Polyaxon allows to schedule Scikit-learn experiments, and supports tracking metrics, outputs, and models.

With Polyaxon you can:

  • log hyperparameters for every run
  • see learning curves for metrics during training
  • see hardware consumption and stdout/stderr output during training
  • log images, charts, and other assets
  • log git commit information
  • log env information
  • log model

Tracking API

Polyaxon provides a tracking API to track experiment and report metrics, artifacts, logs, and results to the Polyaxon dashboard.

You can use the tracking API to create a custom tracking experience with Scikit-learn.

Setup

pip install polyaxon

Initialize your script with Polyaxon

This is an optional step if you need to perform some manual tracking or to track some information before passing the callback.

from polyaxon import tracking

tracking.init(...)

Polyaxon callbacks

Polyaxon provides callbacks to report metrics automatically for classifiers and regressors:

from polyaxon.tracking.contrib.scikit import log_classifier, log_regressor

# Regressor
log_regressor(regressor, X_test, y_test)

# Classier
log_classifier(classifier, X_test, y_test)

Manual logging

If you want to have more control and use Polyaxon to log metrics in your custom Scikit-learn scripts:

from polyaxon import tracking

# Log your metrics
tracking.log_metrics(metric1=value1, metric2=value2, ...)

Example

Example classifier

In this example we will go through the process of logging a classifier information and logging a pickled model.
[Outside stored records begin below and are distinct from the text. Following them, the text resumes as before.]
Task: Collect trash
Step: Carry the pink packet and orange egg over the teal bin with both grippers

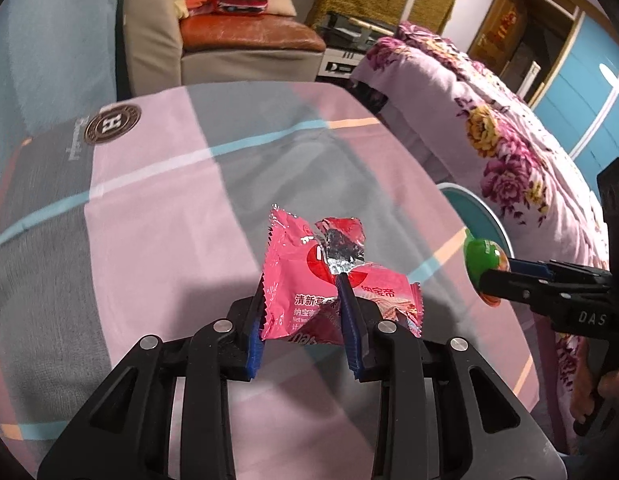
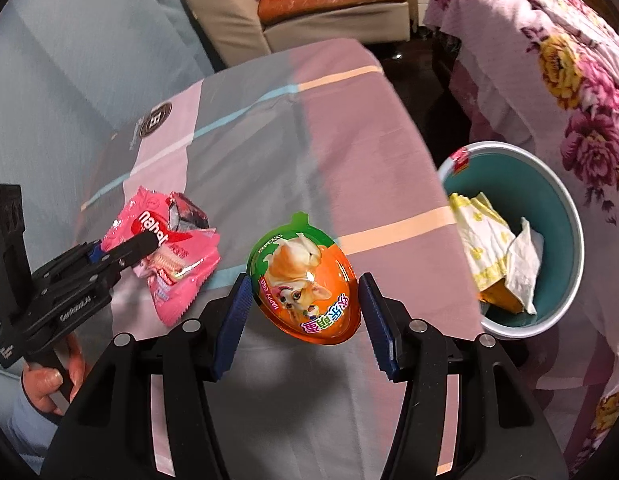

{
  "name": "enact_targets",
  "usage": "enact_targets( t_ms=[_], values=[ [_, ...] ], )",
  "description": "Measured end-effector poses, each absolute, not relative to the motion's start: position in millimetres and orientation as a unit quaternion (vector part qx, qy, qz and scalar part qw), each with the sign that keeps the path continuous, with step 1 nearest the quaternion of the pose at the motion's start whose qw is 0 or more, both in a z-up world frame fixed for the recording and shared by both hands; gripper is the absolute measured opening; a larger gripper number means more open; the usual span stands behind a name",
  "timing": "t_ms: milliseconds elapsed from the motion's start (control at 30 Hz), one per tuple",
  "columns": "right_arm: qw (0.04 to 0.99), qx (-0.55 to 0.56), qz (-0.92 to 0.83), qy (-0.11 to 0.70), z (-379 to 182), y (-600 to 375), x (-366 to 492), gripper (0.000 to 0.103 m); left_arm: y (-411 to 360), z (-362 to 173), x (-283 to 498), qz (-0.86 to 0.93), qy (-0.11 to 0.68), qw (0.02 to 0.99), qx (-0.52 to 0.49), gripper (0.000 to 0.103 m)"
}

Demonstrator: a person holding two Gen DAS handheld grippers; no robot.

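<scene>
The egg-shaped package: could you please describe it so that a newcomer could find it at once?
Start at the table under the pink-and-grey checked cloth, beside the teal bin. Above the cloth, the right gripper clamps the egg-shaped package. Unlike the crumpled pink wrapper beside it, it is smooth, orange with a green top and puppy pictures.

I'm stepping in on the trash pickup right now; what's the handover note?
Left gripper: shut on the torn pink wafer wrapper, lifted off the table.
Right gripper: shut on the orange-green Happy Egg package, also lifted.
Teal bin: beside the table's right edge, already holding crumpled paper.
Done: both items picked up.
Left: drop both into the bin.
</scene>
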State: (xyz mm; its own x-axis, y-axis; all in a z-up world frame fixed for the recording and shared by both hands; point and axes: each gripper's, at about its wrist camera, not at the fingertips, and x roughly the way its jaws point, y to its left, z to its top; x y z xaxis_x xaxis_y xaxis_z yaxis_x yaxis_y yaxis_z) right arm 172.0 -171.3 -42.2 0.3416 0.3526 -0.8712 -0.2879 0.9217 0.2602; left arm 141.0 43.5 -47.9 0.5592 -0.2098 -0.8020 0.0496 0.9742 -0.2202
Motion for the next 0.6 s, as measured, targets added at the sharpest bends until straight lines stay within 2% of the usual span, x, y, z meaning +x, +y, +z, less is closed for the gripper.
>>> enact_targets(
  t_ms=[600],
  values=[
    [0.859, 0.142, 0.133, 0.475, -13, -306, 168, 0.053, -78, -7, 160, -0.138, 0.449, 0.883, -0.005, 0.033]
  ],
)
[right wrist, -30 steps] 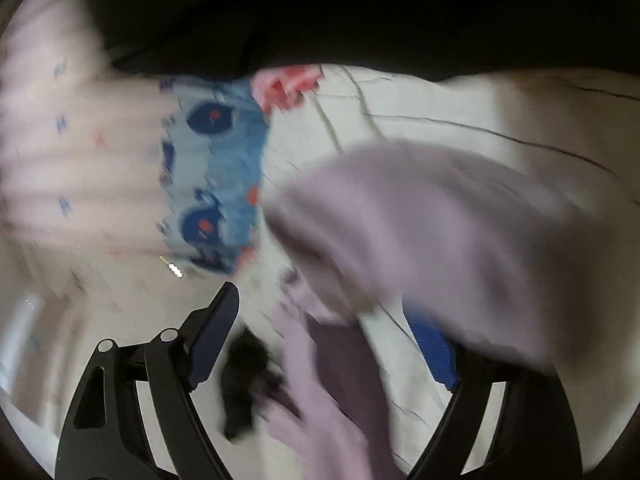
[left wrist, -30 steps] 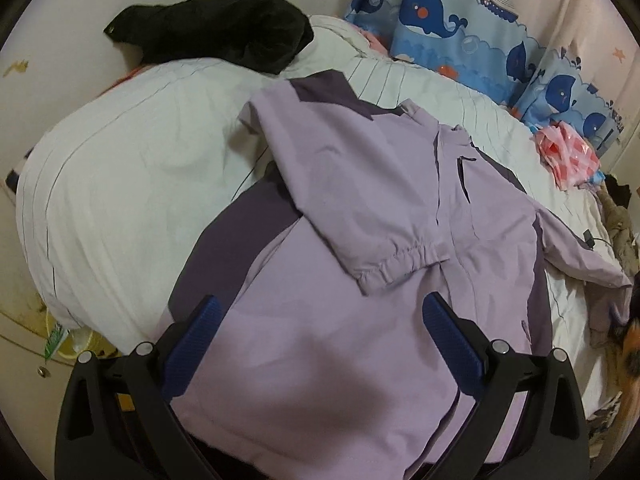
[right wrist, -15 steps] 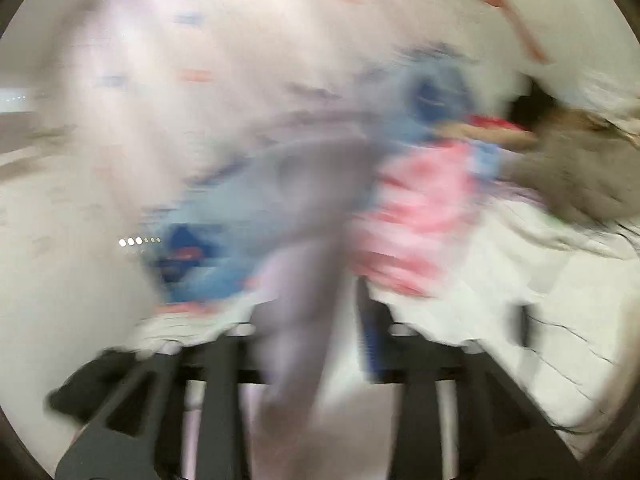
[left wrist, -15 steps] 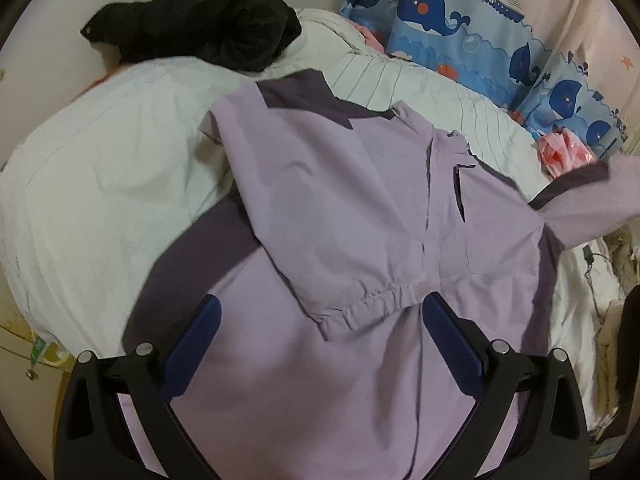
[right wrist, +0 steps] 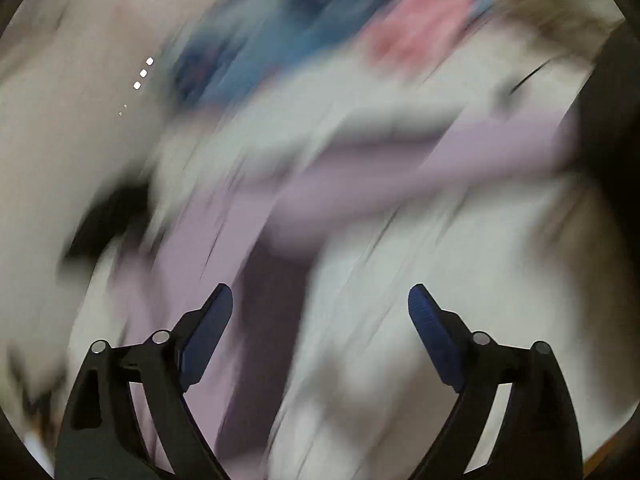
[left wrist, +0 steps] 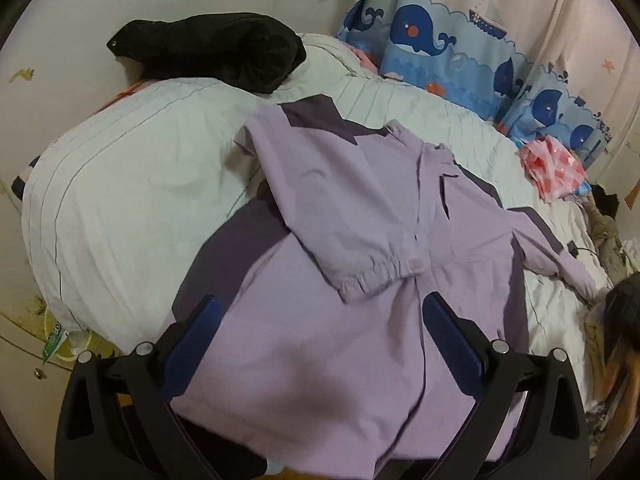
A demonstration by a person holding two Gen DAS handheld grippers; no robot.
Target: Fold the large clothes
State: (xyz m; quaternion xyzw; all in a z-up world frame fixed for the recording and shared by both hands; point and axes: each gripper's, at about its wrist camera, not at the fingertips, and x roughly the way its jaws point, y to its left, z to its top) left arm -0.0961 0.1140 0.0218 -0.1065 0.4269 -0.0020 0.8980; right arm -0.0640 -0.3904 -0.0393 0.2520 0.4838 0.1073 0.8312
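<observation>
A lilac jacket with dark purple panels [left wrist: 360, 240] lies front up on the white bed [left wrist: 120, 200]. Its left sleeve [left wrist: 320, 208] is folded across the chest. Its right sleeve [left wrist: 560, 260] lies stretched out to the right on the sheet. My left gripper [left wrist: 320, 320] is open and empty, just above the jacket's lower part. In the right wrist view the picture is badly blurred. My right gripper [right wrist: 320, 304] is open and empty above the blurred lilac sleeve [right wrist: 360, 184] and white sheet [right wrist: 440, 280].
A black garment [left wrist: 216, 50] lies at the head of the bed by the wall. A pink cloth [left wrist: 554, 170] lies at the far right edge, under a whale-print curtain [left wrist: 460, 56]. More clothes lie at the right edge [left wrist: 608, 240].
The right gripper held the right sleeve up half a second ago. It has opened and the sleeve lies on the sheet again. The left gripper's view has shifted a little.
</observation>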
This example can be used with the offline mode POLYAXON_OFFLINE=true and it does not require a Polyaxon API to run locally.

To see how this can be turned to a declarative approach to be submitted to a Polyaxon cluster, please check this example

import pickle
from sklearn.datasets import load_digits
from sklearn.ensemble import GradientBoostingClassifier
from sklearn.model_selection import train_test_split

from polyaxon.tracking.contrib.scikit import log_classifier
from polyaxon import tracking

parameters = {
    'n_estimators': 120,
    'learning_rate': 0.12,
    'min_samples_split': 3,
    'min_samples_leaf': 2,
}
gbc = GradientBoostingClassifier(**parameters)

X, y = load_digits()
X_train, X_test, y_train, y_test = train_test_split(X, y, test_size=0.20, random_state=28743)

# Polyaxon
tracking.init(name="classifier", is_offline=True)
tracking.log_inputs(**parameters)
tracking.log_data_ref(content=X_train, name='x_train', is_input=True)
tracking.log_data_ref(content=y_train, name='y_train', is_input=True)
tracking.log_data_ref(content=X_test, name='x_test', is_input=True)
tracking.log_data_ref(content=y_test, name='y_test', is_input=True)

gbc.fit(X_train, y_train)

# Polyaxon
log_classifier(gbc, X_test, y_test)

# Logging the model as pickle
with tempfile.TemporaryDirectory() as d:
    model_path = os.path.join(d, "model.pkl")
    with open(model_path, "wb") as out:
        pickle.dump(gbc, out)
    tracking.log_model(model_path, name="model", framework="scikit-learn", versioned=False)

# End
tracking.end()

Note: the versioned was removed in version >v1.17 and is the default behavior.

Example regressor

In this example we will go through the process of logging a regressor information and logging a joblib model.

This example can be used with the offline mode POLYAXON_OFFLINE=true and it does not require a Polyaxon API to run locally.

To see how this can be turned to a declarative approach to be submitted to a Polyaxon cluster, please check this example

import os

import joblib
import tempfile
from sklearn.datasets import load_boston
from sklearn.ensemble import RandomForestRegressor
from sklearn.model_selection import train_test_split

from polyaxon.tracking.contrib.scikit import log_regressor
from polyaxon import tracking

parameters = {
    'n_estimators': 70,
    'max_depth': 7,
    'min_samples_split': 3,
}
rfr = RandomForestRegressor(**parameters)

X, y = load_boston(return_X_y=True)
X_train, X_test, y_train, y_test = train_test_split(X, y, test_size=0.20, random_state=28743)

# Polyaxon
tracking.init(name="regressor")
tracking.log_inputs(**parameters)
tracking.log_data_ref(content=X_train, name='x_train', is_input=True)
tracking.log_data_ref(content=y_train, name='y_train', is_input=True)
tracking.log_data_ref(content=X_test, name='x_test', is_input=True)
tracking.log_data_ref(content=y_test, name='y_test', is_input=True)

rfr.fit(X_train, y_train)

# Polyaxon
log_regressor(rfr, X_test, y_test)

# Logging the model as joblib
with tempfile.TemporaryDirectory() as d:
    model_path = os.path.join(d, "model.joblib")
    joblib.dump(rfr, model_path)
    tracking.log_model(model_path, name="model", framework="scikit-learn", versioned=False)

Note: the versioned was removed in version >v1.17 and is the default behavior.